And Then All Hell Broke Loose by Richard Engel
In twenty years of foreign correspondence throughout Egypt, Iraq and Syria, journalist Richard Engel has no doubt covered a myriad of horrific incidents. Consider this episode from 2005 that occurred on Baghdad’s Imma Bridge, rising thirty feet above the Tigris River. One August morning, a traveling crowd of religious pilgrims are packed on the bridge so tightly they can only advance by inches. An anonymous voice shouts “Suicide bomber!” and panic erupts. A stampede begins: Hundreds are fatally trampled, hundreds more leap off the bridge to their deaths. Yet when Engel covers this story for the Nightly News, he is afforded only 75 seconds to present. This unfortunate equation is representative of the modern Middle East’s tragic chaos, and an alarming lack of attention paid to its inner workings and the plight of its people. Engel’s newest book And Then All Hell Broke Loose: Two Decades in the Middle East is a meticulous yet swift contextualization of the often-convoluted conflicts, enhanced by the unique personal experiences Engel chronicles.
Hell Broke Loose can be viewed as two books in one.
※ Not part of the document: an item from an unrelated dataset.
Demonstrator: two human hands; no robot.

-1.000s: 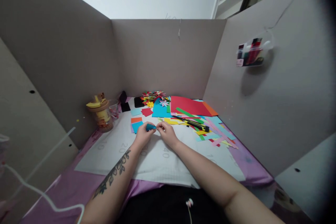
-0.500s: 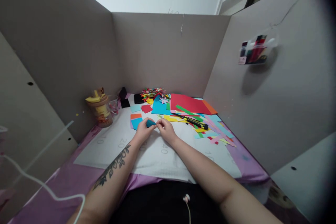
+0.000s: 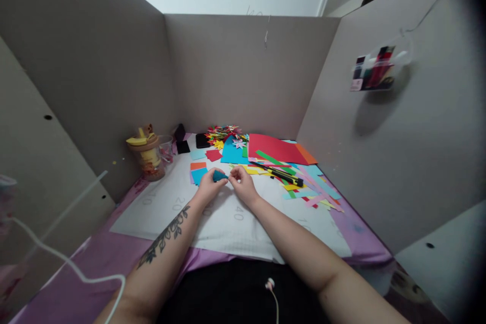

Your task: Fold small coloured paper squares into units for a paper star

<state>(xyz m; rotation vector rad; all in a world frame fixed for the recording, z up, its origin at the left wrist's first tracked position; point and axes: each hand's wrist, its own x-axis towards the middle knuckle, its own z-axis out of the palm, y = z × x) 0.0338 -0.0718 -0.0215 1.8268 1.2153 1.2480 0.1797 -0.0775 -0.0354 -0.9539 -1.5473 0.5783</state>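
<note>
A small folded piece of blue paper (image 3: 219, 176) is pinched in my left hand (image 3: 210, 184), above the white sheet on the table. My right hand (image 3: 242, 184) meets it at the paper's right tip, thumb and fingertips pressed together there. Just left of my left hand lie small paper squares (image 3: 198, 175) in blue, orange and purple. Beyond my hands are red squares (image 3: 214, 155) and a pale blue square (image 3: 198, 154).
At right lie a yellow-and-black utility knife (image 3: 283, 177) and many paper strips (image 3: 317, 187). Red sheets (image 3: 271, 148) and a pile of folded paper stars (image 3: 224, 133) sit at the back. A cup (image 3: 148, 157) stands at left; grey panels (image 3: 243, 71) enclose the table.
The whole view has shifted slightly. Both hands stay on the blue paper, and my right hand's fingers have lifted and curled a little.
</note>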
Engel frames the narrative with a comprehensive overview of the region’s modern history. He laments the haphazard drawing of country boundaries after WW1, setting the stage for decades of sectarian conflict. After the USA inherits the task of “policing” the region after WW2, a reasonably steady status quo is maintained for much of the remaining century. Then comes 9/11. The subsequent invasions of Afghanistan and Iraq pull the lid off the long-suppressed buildup of racial and political animus. As the narrative reaches this more recent phase of events, Engel zooms the lens closer upon key countries. He outlines each region’s religious/political sects to provide essential background context for the civil unrest unleashed by America’s abrupt invasion. The hopes and fears of Shiia and Sunni Islam are hugely important in the progression of Middle Eastern geopolitics, but it’s an often underreported angle. Worse, intervening governments often don’t sufficiently consider these factors when crafting foreign policy—rendering this all the more important and engaging to read.
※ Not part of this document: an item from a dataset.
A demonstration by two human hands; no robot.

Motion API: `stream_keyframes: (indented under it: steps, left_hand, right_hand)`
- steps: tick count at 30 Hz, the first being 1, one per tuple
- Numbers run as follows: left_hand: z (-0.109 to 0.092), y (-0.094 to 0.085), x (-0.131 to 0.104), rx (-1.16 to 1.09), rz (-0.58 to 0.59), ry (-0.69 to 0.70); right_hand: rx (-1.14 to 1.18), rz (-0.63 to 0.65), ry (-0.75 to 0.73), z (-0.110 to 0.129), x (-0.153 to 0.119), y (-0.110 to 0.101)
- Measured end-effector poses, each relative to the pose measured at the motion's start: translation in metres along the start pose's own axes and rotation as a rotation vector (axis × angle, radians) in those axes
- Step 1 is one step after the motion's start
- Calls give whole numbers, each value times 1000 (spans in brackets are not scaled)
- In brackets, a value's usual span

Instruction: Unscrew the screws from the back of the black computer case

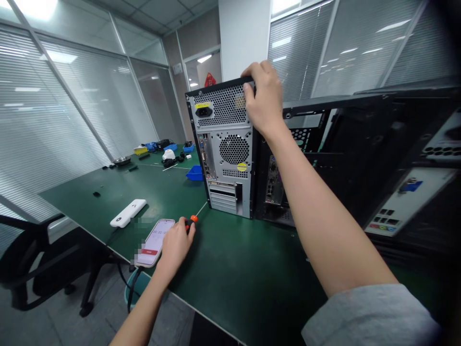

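A computer case (232, 130) stands upright on the green worktop (230, 269), its back panel turned toward the viewer. The right hand (265, 98) has its grip clamped on the case's top corner, the thumb against the back panel and the fingers over the upper edge; the fingertips on the far side are out of sight. The left hand (176, 245) has its grip closed around a screwdriver (194, 218). Most of the handle is covered by the fingers, and the thin shaft points at the case's lower corner; whether its tip touches there, I cannot tell. Just beside that hand lies a phone (154, 240), partly covered by the hand and by blocky blurring along its left side; the digits on its screen are hard to read. A white power bank (127, 213) lies beyond it. To the right, more dark cases (355, 129) are partly hidden by the right forearm and run into shadow. A blue tray (194, 173) is partly hidden behind the upright case. Small items farther back are too indistinct to name.
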State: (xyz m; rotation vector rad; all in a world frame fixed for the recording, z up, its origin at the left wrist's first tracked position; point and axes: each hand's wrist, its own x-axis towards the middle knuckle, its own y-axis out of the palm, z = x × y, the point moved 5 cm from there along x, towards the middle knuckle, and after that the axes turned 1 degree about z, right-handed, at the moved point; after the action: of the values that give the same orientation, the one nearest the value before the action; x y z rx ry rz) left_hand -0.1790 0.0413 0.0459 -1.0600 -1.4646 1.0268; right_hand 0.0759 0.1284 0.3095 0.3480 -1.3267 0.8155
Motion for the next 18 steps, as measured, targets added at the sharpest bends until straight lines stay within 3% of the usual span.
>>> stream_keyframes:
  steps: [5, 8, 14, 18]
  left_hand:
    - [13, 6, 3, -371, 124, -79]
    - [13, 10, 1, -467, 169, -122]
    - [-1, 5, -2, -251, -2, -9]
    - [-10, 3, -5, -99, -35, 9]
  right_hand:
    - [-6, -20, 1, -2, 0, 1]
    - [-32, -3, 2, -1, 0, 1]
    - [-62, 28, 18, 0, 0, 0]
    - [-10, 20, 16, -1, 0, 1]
In addition to this third-person historical narrative, Engel integrates his own reporting experiences to add a personal, human aspect. As a seasoned veteran of the region, he writes throughout with unassuming authority. This is a reporter who met Saddam Hussein in person, inclined to take a step back in response to Saddam’s terrifying gaze. Engel has driven by the prisons of Egypt, hearing screams of agony echo from within. As the narrative progresses, it’s evident that warzone journalism is a calling that requires a unique type of human. The lifestyle involves skirting on the edge of danger at all times yet proceeding nonetheless, perpetually thriving on a constant flow of adrenaline.
Within this hybrid of large-scale contextualization and personal memoir, Hell Broke Loose exhibits a reasonably balanced voice. Readers who suspect an authorial agenda will be calmed to find substantial critiques of both the Bush and Obama administrations. Engel eviscerates the 2003 Iraq Invasion’s ever-morphing stated objectives: first to find weapons of mass destruction, then to interrupt Iraq’s alleged ties to international terrorists, and finally the humanitarian goal of preserving democracy and human rights in the region. With the stated goal ever shifting, it’s no surprise the results continue to prove a labyrinthine mess. In the Obama years, Washington muddles things further via inconsistency and intermittent inaction, supporting citizen uprisings with little regard for what follows after the dust of battle has settled. Throughout, Engel doesn’t indulge in petty political jabs, and avoids entrenching himself on a single side of the political aisle. His narrative’s highest priority is the well-being of the impoverished peoples of this region.
Engel assigned this book a fitting title—there isn’t a lot of feel-good hope to go around. This is the inevitable cost of an honest recounting of this region’s continuing struggles. Where he can, Engel does highlight the positive factors hidden behind the headlines. He emphasizes the goodness inherent in the many innocent civilians subject to perpetual unrest. He appreciates the admirable spirit of his driven colleagues, his devoted production teams, and the unique teamwork among them. All told, this book is a fitting monument to Engel’s two decades of nomadic journalism in the world’s most turbulent areas. It provides an intelligent overview of these complex regional conflicts, ideal for readers who come to the table with only a cursory understanding strewn together by headlines and punditry. Engel’s personal experiences help this book rise above the flatness of ordinary political nonfiction, contextualizing this titan clash of political and religious factions with his uniquely personal touch.